Sunday, August 17, 2014

IoT: Robustness principle?

Robustness principle - Wikipedia, the free encyclopedia:
"Be conservative in what you send, be liberal in what you accept"

The principle is also known as Postel's law, after Internet pioneer Jon Postel, who wrote in an early specification of the Transmission Control Protocol that:[1]

'TCP implementations should follow a general principle of robustness: be conservative in what you do, be liberal in what you accept from others.'

In other words, code that sends commands or data to other machines (or to other programs on the same machine) should conform completely to the specifications, but code that receives input should accept non-conformant input as long as the meaning is clear.


Now that the Internet is expanding to "Things", it is important that new protocols, APIs and tools keep the system robust, simple and expandable...
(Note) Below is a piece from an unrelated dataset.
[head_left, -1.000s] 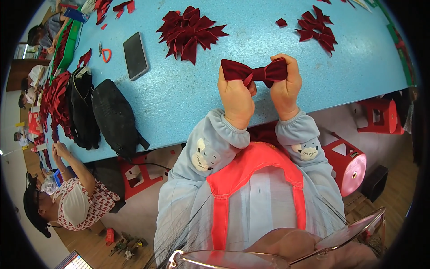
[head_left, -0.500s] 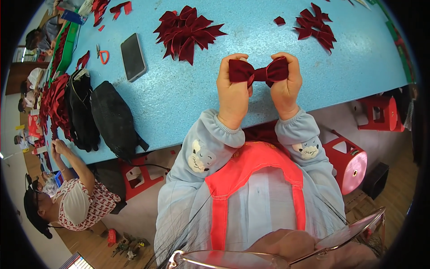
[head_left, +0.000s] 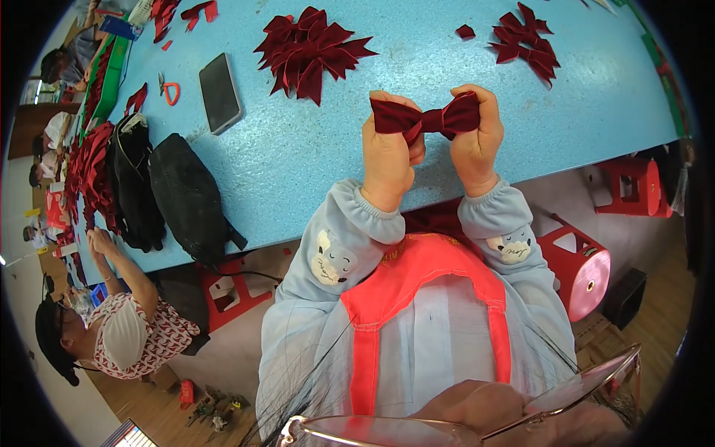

For many cases, in particular of mobile (thing) devices, it is more effective to have a thing/device behind an messaging gateway on internet than directly connected. A "thing" and gateway could use private, optimized protocols, and doing "translation" as needed.

In fact this may be preferred method for most of non-server devices and apps, and is different from most of popular internet protocols. Technically, this is "distributed messaging" and in most popular messaging protocols gateways / brokers are not distributed. But email is! Could enhanced email protocols be useful for IoT?